→ **WHAT YOU HAVE TO DO**
Reproduce the section of the listing that begins at the line containing "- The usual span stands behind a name" and finishes at the line containing "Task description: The". Include both end lines and nothing beyond them.

→ **EXERCISE MATERIAL**

◇ ◇ ◇

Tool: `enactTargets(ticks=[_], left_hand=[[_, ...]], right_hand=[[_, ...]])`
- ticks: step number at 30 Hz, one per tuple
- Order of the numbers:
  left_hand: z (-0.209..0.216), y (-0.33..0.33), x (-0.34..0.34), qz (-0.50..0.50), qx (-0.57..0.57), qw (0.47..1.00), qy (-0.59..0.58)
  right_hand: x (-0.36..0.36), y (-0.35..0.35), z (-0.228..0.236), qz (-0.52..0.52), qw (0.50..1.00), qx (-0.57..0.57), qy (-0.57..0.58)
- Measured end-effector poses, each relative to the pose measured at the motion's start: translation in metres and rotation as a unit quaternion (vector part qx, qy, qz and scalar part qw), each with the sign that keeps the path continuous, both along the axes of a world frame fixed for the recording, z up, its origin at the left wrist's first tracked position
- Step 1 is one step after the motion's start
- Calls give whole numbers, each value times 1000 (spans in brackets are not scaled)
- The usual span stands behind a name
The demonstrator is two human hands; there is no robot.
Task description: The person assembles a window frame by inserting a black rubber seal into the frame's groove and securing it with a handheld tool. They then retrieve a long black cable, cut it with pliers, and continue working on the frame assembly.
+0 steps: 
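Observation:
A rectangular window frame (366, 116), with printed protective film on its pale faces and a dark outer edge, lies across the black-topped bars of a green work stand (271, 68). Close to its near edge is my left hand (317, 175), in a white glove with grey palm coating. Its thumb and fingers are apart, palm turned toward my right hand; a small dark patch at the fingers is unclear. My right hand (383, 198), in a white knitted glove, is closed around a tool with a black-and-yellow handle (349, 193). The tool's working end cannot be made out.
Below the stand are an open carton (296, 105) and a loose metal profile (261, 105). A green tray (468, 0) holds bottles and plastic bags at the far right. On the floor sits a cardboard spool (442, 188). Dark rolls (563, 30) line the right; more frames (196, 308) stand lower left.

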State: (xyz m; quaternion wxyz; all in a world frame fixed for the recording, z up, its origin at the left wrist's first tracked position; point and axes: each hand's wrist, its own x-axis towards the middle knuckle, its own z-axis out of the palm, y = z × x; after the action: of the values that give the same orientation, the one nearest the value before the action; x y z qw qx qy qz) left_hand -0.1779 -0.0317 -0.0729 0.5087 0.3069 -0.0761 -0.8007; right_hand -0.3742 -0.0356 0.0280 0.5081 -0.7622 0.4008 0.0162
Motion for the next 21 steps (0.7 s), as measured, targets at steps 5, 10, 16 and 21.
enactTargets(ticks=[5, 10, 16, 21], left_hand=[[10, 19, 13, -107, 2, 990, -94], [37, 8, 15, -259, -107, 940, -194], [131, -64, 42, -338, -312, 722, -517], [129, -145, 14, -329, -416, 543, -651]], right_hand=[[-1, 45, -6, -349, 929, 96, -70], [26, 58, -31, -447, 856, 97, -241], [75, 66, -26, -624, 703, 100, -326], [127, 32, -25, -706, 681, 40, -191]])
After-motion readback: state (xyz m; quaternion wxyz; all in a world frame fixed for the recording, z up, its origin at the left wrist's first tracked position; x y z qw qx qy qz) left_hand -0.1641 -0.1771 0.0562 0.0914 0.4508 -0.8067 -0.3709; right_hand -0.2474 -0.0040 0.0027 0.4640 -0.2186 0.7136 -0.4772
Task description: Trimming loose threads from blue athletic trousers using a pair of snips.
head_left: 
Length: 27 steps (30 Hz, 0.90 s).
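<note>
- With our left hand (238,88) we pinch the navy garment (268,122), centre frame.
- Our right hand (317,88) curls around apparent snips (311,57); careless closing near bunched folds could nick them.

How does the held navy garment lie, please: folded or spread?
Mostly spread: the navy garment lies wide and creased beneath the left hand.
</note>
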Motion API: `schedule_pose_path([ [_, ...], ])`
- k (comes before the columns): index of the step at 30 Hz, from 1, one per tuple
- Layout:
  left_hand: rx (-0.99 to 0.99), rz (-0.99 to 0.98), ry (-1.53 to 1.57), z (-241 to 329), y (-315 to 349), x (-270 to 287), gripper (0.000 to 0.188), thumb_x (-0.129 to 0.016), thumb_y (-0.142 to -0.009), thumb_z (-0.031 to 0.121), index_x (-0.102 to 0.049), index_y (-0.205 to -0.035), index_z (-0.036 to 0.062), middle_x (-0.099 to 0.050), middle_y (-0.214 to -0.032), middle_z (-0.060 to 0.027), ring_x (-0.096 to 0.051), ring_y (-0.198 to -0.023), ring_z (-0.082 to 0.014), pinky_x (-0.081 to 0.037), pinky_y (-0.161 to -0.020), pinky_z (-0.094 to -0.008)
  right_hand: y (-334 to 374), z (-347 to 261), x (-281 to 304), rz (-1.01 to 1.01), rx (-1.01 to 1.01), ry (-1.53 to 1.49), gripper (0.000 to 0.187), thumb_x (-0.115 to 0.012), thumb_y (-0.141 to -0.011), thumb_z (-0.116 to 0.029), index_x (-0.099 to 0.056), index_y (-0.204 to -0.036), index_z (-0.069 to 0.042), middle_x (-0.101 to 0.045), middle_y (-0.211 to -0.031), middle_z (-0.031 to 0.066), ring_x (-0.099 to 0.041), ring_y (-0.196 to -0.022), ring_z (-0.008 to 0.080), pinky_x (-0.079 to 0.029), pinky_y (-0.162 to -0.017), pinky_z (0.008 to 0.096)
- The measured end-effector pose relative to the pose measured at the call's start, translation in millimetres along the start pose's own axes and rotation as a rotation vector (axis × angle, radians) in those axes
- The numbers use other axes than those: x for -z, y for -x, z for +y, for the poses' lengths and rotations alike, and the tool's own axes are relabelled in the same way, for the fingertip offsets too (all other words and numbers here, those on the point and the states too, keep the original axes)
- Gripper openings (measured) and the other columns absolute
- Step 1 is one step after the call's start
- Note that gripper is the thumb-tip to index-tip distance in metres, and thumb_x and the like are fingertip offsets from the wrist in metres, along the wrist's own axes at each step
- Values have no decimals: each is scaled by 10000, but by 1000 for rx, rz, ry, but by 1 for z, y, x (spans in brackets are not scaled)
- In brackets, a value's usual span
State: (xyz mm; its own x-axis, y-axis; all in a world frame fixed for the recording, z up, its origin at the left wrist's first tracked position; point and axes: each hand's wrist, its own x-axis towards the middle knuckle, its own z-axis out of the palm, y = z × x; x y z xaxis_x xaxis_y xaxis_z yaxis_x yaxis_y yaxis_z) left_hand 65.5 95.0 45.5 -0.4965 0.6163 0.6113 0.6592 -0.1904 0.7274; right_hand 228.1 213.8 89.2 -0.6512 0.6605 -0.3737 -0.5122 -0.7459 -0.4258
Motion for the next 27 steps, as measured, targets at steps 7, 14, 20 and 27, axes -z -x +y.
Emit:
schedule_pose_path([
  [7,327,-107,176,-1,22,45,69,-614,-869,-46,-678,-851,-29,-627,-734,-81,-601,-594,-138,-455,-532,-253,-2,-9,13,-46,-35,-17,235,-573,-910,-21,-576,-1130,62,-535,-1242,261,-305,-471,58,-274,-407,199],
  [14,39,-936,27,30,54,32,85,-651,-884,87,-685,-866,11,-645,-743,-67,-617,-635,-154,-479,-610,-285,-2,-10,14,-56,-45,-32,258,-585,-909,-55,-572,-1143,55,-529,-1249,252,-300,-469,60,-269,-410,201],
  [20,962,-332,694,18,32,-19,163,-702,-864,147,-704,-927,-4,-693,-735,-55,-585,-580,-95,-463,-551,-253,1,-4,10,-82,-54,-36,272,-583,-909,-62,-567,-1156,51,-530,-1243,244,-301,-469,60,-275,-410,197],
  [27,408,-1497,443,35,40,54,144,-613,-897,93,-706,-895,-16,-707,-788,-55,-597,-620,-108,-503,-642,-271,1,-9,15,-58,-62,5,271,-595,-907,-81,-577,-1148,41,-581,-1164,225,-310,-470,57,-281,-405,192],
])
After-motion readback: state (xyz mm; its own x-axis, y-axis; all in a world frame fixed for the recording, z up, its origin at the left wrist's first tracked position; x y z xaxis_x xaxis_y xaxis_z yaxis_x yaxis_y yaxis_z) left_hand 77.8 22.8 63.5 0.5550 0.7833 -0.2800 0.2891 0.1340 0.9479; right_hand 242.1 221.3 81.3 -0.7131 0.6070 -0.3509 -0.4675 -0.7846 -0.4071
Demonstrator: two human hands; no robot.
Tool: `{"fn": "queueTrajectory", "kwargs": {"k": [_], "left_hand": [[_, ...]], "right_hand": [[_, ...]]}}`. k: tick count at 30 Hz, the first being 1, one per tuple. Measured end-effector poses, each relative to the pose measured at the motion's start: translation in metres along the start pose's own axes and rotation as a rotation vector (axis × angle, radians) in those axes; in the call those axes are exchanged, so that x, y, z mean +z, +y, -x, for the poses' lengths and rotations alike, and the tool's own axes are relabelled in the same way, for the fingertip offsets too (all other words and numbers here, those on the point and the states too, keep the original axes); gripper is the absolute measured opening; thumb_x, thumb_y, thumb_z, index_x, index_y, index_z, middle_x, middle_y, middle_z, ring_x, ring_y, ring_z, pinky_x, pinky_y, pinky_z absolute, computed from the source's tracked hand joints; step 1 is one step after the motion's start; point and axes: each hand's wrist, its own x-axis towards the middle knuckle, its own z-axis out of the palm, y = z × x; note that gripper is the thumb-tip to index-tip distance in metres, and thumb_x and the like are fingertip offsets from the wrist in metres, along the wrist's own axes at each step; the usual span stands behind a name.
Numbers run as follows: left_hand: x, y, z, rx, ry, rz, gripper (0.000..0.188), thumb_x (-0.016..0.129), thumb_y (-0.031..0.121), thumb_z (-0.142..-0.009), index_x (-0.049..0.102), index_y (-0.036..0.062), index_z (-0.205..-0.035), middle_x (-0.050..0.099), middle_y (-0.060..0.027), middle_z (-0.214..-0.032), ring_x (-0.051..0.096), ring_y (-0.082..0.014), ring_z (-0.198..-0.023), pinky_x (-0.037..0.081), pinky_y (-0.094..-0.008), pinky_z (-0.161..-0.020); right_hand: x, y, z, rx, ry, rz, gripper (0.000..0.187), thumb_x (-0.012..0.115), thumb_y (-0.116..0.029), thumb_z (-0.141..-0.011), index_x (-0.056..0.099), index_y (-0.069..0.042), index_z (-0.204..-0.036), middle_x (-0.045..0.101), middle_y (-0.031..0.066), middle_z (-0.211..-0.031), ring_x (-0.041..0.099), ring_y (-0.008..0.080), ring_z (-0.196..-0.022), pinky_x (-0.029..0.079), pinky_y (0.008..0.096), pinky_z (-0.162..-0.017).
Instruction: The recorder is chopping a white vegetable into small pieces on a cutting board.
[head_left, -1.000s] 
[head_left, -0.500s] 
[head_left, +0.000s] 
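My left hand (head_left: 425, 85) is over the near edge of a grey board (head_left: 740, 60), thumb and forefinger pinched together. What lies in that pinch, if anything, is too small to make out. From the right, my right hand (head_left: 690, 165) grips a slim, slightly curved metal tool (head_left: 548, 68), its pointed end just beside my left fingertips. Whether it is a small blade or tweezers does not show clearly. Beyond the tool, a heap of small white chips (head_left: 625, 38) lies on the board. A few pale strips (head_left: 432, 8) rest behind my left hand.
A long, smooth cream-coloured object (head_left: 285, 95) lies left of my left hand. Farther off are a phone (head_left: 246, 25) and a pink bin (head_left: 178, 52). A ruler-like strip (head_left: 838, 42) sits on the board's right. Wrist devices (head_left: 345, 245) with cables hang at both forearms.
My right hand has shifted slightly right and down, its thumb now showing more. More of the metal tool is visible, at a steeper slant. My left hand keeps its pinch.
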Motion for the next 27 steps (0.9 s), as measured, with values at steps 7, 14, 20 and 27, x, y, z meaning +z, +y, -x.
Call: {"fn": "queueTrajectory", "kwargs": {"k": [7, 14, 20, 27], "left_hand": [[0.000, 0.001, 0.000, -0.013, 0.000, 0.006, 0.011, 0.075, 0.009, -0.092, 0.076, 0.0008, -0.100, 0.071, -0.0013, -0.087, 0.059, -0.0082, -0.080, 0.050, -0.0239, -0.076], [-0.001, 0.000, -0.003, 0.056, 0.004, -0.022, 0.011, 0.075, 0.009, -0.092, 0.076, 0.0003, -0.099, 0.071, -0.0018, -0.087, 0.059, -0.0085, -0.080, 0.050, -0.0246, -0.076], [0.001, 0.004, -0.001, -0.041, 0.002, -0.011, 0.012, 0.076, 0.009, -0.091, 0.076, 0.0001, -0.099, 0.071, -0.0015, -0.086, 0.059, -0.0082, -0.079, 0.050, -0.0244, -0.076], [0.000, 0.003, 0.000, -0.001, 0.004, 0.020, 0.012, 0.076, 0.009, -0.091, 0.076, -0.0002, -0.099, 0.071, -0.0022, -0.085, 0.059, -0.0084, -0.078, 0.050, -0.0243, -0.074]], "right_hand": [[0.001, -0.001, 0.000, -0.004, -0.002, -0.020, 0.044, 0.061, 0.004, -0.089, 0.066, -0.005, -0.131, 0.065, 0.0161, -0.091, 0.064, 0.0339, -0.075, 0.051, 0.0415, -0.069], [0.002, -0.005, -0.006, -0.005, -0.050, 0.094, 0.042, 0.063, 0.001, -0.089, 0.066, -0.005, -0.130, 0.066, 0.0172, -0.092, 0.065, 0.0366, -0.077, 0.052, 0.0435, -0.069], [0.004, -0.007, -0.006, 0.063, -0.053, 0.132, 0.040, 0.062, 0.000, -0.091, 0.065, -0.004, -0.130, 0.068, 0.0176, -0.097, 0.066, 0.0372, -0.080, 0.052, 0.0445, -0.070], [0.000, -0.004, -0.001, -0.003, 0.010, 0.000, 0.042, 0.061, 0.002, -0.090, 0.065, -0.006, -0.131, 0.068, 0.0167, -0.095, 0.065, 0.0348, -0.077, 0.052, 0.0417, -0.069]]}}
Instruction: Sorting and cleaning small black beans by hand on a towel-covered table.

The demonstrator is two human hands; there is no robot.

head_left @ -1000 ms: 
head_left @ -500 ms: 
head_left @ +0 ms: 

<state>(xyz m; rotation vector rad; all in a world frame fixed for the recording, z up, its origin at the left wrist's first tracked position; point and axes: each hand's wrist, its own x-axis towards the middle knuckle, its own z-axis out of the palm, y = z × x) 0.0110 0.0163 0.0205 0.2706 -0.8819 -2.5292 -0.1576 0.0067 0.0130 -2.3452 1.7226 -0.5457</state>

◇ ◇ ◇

→ **WRITTEN ANSWER**
- The usual span stands behind a name
The demonstrator is two human hands; there is no robot.
Task description: The person assembles a window frame by inserting a black rubber seal into the frame's groove and securing it with a handheld tool. They then retrieve a long black cable, cut it with pliers, and continue working on the frame assembly.

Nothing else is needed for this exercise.